Write out the entire listing exactly, so that each line matches the original.

▸ Dataset extract
+ + + + +

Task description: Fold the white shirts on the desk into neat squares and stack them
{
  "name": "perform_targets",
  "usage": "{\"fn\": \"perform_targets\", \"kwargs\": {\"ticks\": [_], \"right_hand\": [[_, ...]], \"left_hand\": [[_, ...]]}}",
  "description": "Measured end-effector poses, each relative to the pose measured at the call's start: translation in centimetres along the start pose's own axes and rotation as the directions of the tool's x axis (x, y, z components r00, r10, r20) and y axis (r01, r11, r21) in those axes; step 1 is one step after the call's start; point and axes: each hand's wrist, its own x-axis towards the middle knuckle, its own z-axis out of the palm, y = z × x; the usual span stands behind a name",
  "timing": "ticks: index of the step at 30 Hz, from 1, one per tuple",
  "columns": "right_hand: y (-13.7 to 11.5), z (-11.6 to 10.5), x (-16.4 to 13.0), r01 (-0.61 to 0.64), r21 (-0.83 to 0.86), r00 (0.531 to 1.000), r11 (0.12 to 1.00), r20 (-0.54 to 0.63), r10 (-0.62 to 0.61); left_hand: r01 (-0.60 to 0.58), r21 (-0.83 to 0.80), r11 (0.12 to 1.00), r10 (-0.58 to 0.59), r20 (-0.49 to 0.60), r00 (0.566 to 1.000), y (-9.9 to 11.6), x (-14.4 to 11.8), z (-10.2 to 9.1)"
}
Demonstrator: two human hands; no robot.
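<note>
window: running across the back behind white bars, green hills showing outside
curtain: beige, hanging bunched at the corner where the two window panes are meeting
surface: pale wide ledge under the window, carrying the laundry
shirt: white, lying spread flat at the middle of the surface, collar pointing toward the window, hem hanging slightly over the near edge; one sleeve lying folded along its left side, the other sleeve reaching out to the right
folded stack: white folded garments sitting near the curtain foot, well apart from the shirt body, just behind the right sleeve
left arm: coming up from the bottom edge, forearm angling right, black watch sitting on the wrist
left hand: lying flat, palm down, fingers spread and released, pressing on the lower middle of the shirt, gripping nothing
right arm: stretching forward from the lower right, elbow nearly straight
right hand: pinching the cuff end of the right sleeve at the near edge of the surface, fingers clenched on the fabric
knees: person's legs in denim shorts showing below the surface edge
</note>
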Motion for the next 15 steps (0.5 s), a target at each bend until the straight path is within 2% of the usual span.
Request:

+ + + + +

▸ Answer section
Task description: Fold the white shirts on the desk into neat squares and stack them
{
  "name": "perform_targets",
  "usage": "{\"fn\": \"perform_targets\", \"kwargs\": {\"ticks\": [_], \"right_hand\": [[_, ...]], \"left_hand\": [[_, ...]]}}",
  "description": "Measured end-effector poses, each relative to the pose measured at the call's start: translation in centimetres along the start pose's own axes and rotation as the directions of the tool's x axis (x, y, z components r00, r10, r20) and y axis (r01, r11, r21) in those axes; step 1 is one step after the call's start; point and axes: each hand's wrist, its own x-axis towards the middle knuckle, its own z-axis out of the palm, y = z × x; the usual span stands behind a name",
  "timing": "ticks: index of the step at 30 Hz, from 1, one per tuple",
  "columns": "right_hand: y (-13.7 to 11.5), z (-11.6 to 10.5), x (-16.4 to 13.0), r01 (-0.61 to 0.64), r21 (-0.83 to 0.86), r00 (0.531 to 1.000), r11 (0.12 to 1.00), r20 (-0.54 to 0.63), r10 (-0.62 to 0.61); left_hand: r01 (-0.60 to 0.58), r21 (-0.83 to 0.80), r11 (0.12 to 1.00), r10 (-0.58 to 0.59), r20 (-0.49 to 0.60), r00 (0.566 to 1.000), y (-9.9 to 11.6), x (-14.4 to 11.8), z (-10.2 to 9.1)"
}
Demonstrator: two human hands; no robot.
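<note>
window: running across the back behind white bars, green hills showing outside
curtain: beige, hanging bunched at the corner where the two window panes are meeting
surface: pale wide ledge under the window, carrying the laundry
shirt: white, lying spread flat at the middle of the surface, collar pointing toward the window, hem hanging slightly over the near edge; one sleeve lying folded along its left side, the other sleeve reaching out to the right
folded stack: white folded garments sitting near the curtain foot, well apart from the shirt body, just behind the right sleeve
left arm: coming up from the bottom edge, forearm angling right, black watch sitting on the wrist
left hand: lying flat, palm down, fingers spread and released, pressing on the lower middle of the shirt, gripping nothing
right arm: stretching forward from the lower right, elbow nearly straight
right hand: pinching the cuff end of the right sleeve at the near edge of the surface, fingers clenched on the fabric
knees: person's legs in denim shorts showing below the surface edge
</note>
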Motion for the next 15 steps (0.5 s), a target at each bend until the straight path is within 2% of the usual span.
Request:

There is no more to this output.